WORK ORDER
Give a single number in reply. It is the count of lines below that contain the string "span".

# # #

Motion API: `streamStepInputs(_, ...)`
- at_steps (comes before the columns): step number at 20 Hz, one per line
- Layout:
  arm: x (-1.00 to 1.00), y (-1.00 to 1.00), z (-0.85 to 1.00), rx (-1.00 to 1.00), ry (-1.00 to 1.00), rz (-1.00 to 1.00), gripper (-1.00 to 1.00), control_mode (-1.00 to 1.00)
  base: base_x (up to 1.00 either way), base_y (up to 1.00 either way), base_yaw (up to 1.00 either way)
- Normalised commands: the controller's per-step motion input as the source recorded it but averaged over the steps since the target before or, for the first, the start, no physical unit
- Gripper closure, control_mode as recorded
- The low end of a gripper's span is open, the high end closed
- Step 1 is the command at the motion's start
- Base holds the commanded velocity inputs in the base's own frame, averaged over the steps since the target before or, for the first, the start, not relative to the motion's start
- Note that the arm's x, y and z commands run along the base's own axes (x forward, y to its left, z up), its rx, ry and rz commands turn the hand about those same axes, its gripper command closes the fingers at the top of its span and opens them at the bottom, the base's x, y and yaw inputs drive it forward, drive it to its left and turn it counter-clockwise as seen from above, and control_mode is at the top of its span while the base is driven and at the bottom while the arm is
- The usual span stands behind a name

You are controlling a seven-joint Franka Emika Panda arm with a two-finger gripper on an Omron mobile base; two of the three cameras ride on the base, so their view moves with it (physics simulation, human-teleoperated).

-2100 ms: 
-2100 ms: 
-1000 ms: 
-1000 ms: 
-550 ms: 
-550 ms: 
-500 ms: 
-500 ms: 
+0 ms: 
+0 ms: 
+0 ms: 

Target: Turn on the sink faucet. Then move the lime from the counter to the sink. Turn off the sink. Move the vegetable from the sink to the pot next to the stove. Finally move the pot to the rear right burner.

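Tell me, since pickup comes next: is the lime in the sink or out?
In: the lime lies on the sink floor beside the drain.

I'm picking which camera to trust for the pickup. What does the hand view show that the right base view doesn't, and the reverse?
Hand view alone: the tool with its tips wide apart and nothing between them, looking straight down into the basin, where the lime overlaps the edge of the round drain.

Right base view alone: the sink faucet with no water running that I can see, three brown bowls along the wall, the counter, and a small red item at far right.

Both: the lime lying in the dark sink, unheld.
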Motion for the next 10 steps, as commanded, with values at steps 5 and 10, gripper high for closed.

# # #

THE ANSWER
3